┌────────

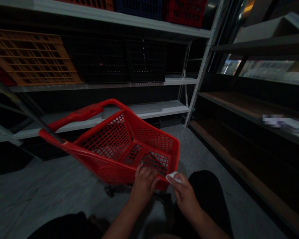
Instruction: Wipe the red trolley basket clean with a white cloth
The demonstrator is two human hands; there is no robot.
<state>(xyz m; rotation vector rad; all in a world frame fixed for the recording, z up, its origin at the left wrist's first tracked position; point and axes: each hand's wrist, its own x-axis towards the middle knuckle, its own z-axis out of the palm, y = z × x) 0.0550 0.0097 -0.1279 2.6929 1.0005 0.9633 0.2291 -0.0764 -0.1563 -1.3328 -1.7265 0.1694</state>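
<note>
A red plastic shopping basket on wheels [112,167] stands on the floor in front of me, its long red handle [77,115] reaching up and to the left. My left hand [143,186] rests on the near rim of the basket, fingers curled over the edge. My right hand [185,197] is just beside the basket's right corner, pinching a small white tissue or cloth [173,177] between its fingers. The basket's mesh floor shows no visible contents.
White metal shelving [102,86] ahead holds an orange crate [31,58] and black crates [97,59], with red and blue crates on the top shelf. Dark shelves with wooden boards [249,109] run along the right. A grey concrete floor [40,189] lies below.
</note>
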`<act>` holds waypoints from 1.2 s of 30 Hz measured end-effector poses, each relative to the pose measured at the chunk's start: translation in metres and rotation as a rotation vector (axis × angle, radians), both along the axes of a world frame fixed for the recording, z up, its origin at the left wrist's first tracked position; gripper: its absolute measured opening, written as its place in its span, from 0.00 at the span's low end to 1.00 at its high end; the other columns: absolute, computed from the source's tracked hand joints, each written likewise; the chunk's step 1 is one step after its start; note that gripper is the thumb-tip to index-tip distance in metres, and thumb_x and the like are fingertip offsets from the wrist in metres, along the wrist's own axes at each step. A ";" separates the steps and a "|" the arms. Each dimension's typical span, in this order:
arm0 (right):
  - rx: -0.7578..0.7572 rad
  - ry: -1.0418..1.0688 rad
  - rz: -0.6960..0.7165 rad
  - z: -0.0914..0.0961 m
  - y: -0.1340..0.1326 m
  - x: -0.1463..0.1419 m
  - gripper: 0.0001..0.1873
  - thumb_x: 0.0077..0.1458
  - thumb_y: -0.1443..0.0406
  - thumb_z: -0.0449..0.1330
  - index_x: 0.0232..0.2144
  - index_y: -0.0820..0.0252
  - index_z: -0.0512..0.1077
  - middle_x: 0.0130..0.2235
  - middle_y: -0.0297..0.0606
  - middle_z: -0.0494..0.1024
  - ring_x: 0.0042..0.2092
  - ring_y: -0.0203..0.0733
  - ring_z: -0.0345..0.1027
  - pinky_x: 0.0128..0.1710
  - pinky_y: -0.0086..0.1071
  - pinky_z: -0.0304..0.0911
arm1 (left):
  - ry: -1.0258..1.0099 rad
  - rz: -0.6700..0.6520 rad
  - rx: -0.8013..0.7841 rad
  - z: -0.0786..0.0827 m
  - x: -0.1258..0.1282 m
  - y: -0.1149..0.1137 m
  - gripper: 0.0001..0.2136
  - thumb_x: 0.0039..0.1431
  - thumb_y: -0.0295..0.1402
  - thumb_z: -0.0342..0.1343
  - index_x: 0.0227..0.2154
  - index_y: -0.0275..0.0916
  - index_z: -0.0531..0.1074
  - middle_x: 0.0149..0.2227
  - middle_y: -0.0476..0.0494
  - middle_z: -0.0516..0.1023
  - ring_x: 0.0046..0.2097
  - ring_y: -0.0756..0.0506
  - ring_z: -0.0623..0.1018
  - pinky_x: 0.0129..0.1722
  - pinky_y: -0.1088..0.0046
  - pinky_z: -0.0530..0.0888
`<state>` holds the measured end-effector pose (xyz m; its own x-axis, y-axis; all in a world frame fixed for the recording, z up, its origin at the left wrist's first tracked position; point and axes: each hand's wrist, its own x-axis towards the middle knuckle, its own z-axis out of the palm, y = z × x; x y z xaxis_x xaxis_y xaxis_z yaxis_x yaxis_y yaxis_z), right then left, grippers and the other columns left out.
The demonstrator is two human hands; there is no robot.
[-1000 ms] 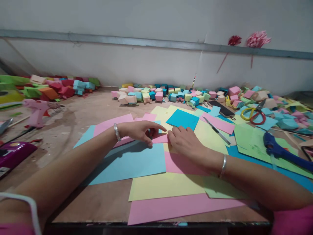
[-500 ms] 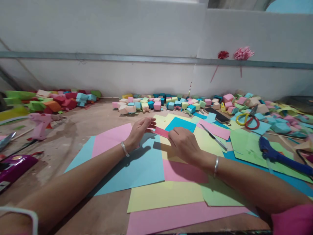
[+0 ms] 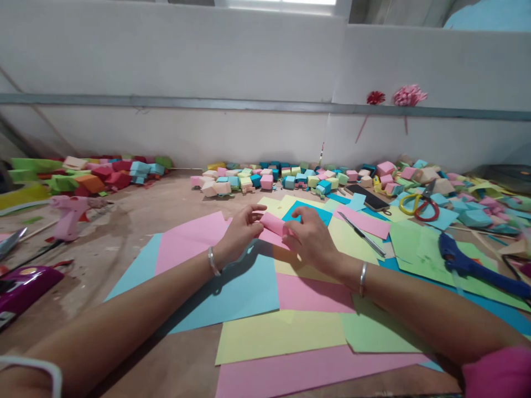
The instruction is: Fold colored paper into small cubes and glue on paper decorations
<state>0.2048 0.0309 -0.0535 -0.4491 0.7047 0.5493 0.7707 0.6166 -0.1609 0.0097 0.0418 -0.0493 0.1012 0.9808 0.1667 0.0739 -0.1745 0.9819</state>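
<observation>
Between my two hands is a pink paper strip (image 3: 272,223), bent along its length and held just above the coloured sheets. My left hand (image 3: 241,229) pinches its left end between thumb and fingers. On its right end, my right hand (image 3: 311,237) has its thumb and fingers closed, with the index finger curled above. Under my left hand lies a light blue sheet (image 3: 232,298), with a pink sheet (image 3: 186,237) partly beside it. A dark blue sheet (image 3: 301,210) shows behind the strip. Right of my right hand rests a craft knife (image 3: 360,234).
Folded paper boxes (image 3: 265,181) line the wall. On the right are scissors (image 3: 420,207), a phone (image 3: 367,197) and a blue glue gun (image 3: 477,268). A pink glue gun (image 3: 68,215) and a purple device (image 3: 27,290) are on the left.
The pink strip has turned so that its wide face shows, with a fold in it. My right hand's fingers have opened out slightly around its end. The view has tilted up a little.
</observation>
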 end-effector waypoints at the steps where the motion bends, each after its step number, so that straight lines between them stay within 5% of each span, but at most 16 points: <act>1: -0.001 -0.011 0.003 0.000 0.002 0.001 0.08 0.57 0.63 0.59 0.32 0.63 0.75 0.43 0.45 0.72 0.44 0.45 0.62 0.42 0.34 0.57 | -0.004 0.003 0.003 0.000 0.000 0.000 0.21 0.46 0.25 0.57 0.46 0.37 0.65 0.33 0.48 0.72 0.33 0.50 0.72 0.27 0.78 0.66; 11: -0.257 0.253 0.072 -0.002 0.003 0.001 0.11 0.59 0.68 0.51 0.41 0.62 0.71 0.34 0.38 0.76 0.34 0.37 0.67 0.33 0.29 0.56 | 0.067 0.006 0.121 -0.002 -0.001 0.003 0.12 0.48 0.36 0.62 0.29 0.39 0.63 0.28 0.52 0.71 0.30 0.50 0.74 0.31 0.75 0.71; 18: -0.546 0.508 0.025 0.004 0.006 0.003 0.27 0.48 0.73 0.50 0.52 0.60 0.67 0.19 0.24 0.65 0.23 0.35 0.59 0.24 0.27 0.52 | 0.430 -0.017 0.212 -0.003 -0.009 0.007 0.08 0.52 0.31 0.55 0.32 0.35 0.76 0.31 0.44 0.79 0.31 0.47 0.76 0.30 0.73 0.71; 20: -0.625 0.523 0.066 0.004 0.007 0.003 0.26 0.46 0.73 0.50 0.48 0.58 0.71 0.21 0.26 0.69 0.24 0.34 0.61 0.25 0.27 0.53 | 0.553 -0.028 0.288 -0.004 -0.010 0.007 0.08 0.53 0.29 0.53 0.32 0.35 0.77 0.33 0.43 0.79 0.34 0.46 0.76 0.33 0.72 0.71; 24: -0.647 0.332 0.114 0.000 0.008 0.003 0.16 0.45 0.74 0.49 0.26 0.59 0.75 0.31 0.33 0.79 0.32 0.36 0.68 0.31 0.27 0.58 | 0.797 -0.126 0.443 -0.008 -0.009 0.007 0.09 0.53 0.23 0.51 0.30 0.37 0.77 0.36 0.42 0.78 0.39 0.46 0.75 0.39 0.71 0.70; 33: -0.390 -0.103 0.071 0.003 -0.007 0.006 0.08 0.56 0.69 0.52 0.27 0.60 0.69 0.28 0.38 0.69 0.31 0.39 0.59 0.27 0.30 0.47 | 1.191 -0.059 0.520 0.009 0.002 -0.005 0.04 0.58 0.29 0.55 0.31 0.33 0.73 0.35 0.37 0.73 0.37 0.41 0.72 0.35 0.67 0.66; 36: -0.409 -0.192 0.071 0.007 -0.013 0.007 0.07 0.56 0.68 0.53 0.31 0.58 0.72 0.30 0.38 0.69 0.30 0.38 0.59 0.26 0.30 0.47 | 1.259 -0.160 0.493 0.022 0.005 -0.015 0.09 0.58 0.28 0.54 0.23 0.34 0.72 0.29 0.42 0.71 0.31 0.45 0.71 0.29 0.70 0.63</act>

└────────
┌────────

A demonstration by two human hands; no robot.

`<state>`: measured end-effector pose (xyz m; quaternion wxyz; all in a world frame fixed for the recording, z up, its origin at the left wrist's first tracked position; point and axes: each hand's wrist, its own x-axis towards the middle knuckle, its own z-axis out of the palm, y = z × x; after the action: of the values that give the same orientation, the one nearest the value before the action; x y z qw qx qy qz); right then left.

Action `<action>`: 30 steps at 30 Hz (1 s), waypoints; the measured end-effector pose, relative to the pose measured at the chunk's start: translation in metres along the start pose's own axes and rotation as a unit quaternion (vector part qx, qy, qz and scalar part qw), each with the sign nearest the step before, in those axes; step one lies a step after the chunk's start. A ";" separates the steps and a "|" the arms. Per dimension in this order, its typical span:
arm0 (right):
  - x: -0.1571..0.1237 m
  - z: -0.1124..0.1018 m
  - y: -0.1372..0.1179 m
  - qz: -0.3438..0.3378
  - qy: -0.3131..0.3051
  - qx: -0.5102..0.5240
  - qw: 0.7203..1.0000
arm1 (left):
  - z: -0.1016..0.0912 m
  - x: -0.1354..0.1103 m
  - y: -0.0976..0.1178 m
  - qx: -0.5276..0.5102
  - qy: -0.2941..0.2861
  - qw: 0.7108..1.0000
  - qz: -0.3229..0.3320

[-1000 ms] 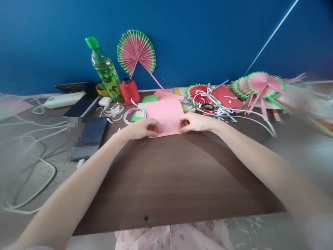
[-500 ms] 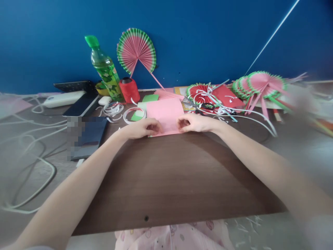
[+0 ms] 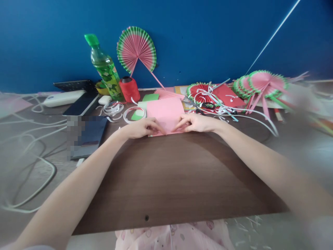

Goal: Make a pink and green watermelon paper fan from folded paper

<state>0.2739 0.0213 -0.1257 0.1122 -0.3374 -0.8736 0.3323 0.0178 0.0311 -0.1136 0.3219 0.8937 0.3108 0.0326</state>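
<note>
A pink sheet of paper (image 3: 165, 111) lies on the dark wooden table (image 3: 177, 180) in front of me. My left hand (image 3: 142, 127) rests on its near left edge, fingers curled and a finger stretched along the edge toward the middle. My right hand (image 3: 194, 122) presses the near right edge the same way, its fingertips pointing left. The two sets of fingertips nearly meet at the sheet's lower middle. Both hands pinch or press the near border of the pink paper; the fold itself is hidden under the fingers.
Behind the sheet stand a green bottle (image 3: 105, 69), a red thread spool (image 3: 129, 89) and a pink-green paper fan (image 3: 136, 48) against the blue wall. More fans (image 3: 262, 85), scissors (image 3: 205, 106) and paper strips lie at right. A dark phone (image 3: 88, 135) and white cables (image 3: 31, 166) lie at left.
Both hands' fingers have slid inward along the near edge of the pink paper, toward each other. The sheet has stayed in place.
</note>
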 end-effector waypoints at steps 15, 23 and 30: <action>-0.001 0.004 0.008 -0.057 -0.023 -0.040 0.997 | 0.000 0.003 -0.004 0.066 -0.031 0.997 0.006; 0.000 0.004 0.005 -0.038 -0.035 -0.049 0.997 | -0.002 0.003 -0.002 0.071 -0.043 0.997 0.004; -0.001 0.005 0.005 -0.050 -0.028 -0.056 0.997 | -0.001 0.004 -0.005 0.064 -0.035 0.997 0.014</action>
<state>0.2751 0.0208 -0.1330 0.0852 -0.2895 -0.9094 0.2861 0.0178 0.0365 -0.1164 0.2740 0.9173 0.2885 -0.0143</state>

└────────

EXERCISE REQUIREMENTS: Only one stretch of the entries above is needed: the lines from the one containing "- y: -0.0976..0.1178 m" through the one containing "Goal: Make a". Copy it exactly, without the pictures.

OUTPUT OF THE TASK:
  - y: -0.0976..0.1178 m
  - qx: -0.5276..0.5102
  - qy: -0.2941..0.2861
  - qw: 0.7108..1.0000
  - qz: -0.3229..0.3320

[-1000 ms] 
[-500 ms] 
[+0 ms] 

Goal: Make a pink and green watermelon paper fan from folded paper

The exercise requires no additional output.